Cardinal reports on 12 Mar 2026 after market close. The report matters because guidance, production updates and Reford SAGD results can move CJ.TO stock and affect dividend sustainability and near-term cash flow.
What is Cardinal’s dividend yield and is it sustainable for CJ.TO stock?
The monthly dividend of C$0.06 annualizes to C$0.72, yielding about 6.92% at C$10.40. Sustainability is uncertain because the payout ratio is 150.00%, so stability depends on commodity prices and cash flow.
What price targets and grade do analysts and Meyka AI give CJ.TO stock?
Broker targets range from C$9.50 to C$11.00 with a MarketBeat average of C$10.00. Meyka AI rates CJ.TO 72.78/100 (Grade B+, Suggestion: BUY) based on multi-factor analysis.
How might the market react to the earnings report for CJ.TO stock?

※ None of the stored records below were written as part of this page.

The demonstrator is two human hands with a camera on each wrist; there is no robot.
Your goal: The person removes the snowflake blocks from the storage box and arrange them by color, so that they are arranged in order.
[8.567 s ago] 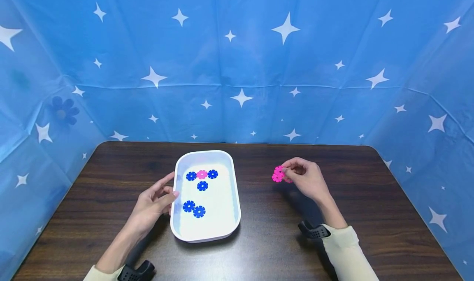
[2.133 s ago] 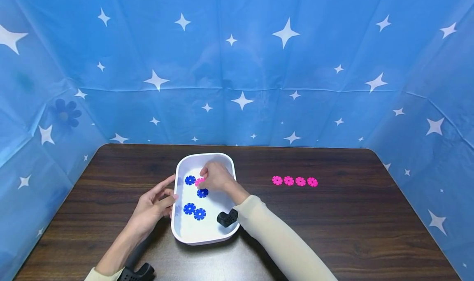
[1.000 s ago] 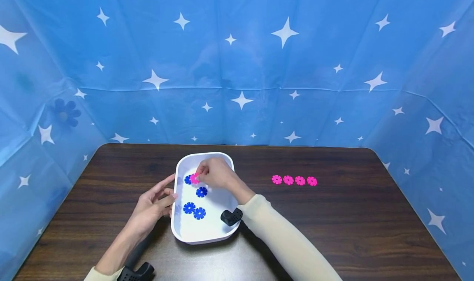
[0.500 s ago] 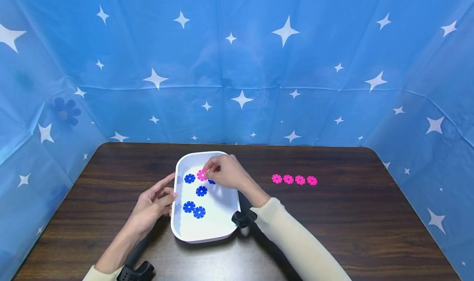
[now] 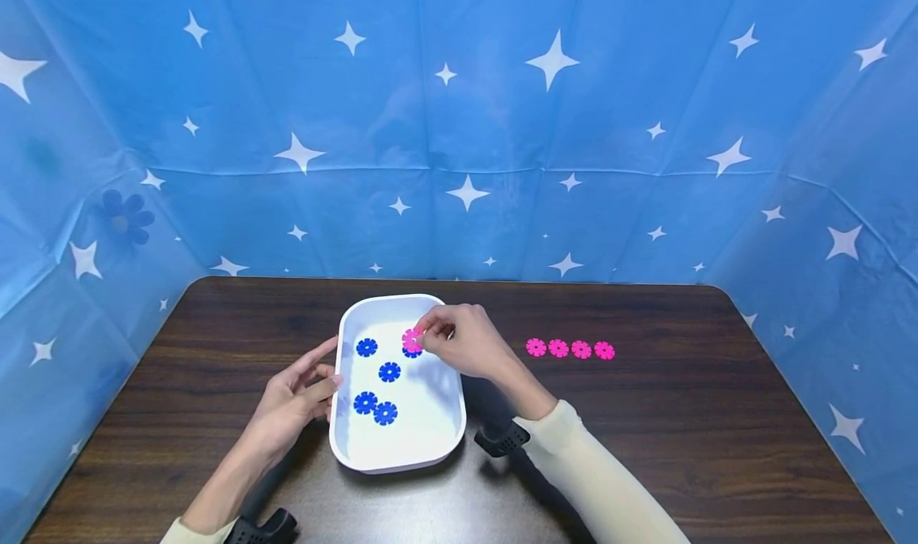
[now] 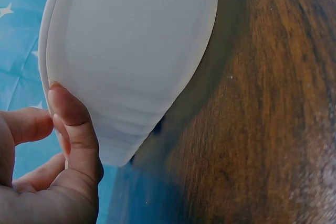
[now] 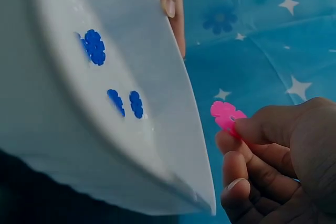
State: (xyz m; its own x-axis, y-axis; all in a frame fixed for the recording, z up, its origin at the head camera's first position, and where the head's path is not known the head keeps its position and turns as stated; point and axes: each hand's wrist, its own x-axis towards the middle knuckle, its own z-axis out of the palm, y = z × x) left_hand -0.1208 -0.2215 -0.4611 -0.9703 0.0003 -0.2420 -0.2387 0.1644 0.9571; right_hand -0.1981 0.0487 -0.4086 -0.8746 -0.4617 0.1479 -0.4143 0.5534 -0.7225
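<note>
Right hand (image 5: 466,345) pinches the last pink plastic flower disc (image 5: 412,338) above the white oblong plastic tray (image 5: 402,456), four pink discs (image 5: 570,350) already lined at three o'clock, five blue discs (image 5: 375,405) remaining inside.

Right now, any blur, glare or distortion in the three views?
Head view: sharp, evenly lit, wide-angle bend in the backdrop seams; soft shadow of the right hand on the tray. Left wrist view: tray wall soft and close, table grain smeared, left hand dim. Right wrist view: pink disc fairly clear, blue discs slightly soft, fingers in shade.
</note>
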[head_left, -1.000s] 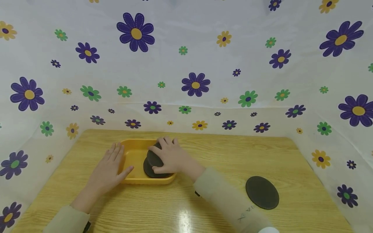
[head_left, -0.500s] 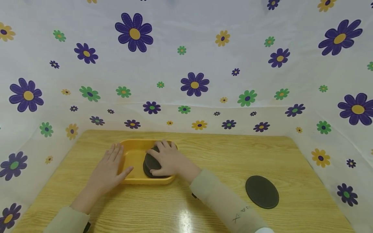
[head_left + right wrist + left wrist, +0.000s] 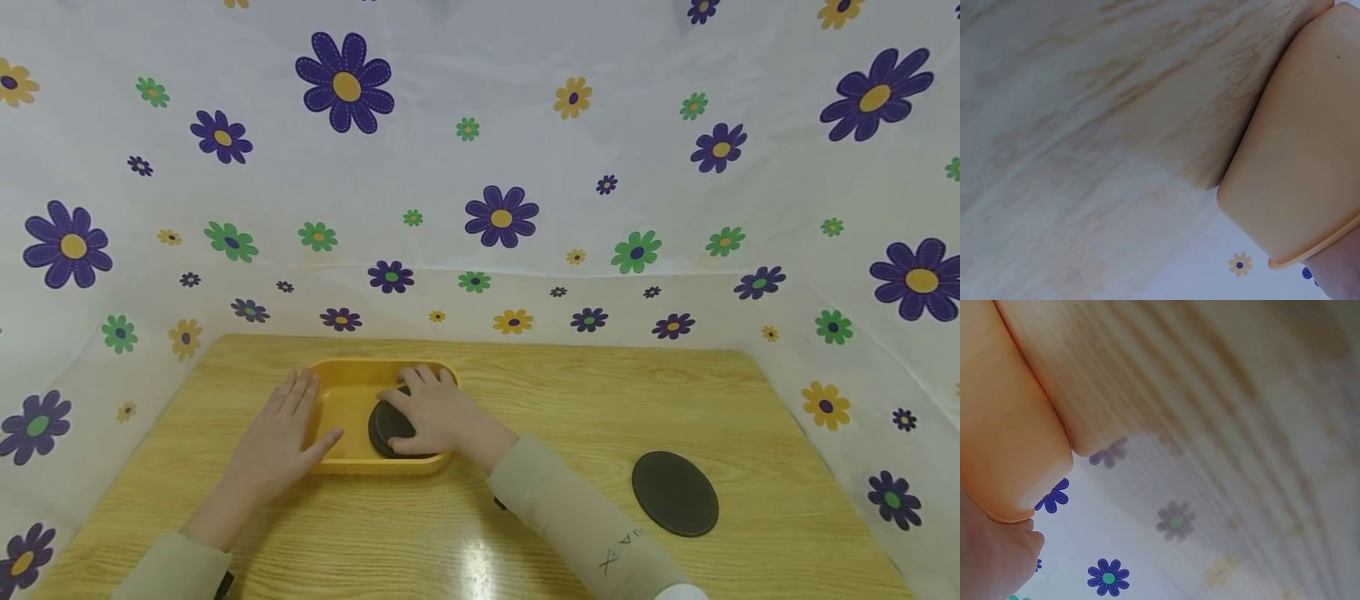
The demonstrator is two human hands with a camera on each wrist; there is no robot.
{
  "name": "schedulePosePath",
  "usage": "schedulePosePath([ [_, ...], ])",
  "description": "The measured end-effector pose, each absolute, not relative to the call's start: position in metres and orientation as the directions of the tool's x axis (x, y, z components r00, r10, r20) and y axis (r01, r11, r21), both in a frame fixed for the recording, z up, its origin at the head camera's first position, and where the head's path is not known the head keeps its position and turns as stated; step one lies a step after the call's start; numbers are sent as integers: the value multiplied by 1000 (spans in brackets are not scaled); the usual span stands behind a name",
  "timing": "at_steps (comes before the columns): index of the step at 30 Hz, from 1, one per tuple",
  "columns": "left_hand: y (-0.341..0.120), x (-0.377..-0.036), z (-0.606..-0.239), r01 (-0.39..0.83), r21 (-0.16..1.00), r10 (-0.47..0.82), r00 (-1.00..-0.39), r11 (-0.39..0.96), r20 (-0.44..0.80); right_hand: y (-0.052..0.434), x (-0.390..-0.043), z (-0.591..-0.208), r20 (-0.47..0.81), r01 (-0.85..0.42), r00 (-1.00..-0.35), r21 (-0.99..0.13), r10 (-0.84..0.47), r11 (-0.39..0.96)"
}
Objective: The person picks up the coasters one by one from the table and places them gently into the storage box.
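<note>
A yellow plastic tray sits on the table, its side wall also filling part of the left wrist view. Inside its right end, a black round coaster lies over another dark disc, of which only the left edge shows. My right hand grips the upper coaster from above, fingers at its far side and thumb at the near side. My left hand rests along the tray's left end with fingers straight and thumb over the near rim. In the right wrist view, the tray's wall hides the coasters.
Another black coaster lies flat on the wood-grain table, well to the right of the tray, beyond the right forearm. A white cloth with printed flowers stands behind the table and along both sides.
My right hand has brought the upper coaster slightly left and down, from tilted to nearly flat over the lower disc. The left hand and tray stay put.
</note>
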State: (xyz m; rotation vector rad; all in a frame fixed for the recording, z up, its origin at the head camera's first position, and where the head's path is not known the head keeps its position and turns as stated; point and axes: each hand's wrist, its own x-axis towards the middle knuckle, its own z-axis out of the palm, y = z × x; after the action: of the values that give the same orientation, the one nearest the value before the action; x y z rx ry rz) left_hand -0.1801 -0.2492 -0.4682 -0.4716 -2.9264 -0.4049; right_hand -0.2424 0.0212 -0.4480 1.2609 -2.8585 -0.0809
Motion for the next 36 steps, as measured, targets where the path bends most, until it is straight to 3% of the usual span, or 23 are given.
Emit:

Expect higher volatility. Positive production or guidance surprises could push shares above short-term resistance near C$10.40. Weak cash flow or guidance cuts could pressure the stock and the high payout ratio may amplify the sell-off.
Disclaimer:
Stock markets involve risks. This content is for informational purposes only. Past performance does not guarantee future results. Meyka AI PTY LTD provides market analysis and data insights, not financial advice. Always conduct your own research and consider consulting a licensed financial advisor.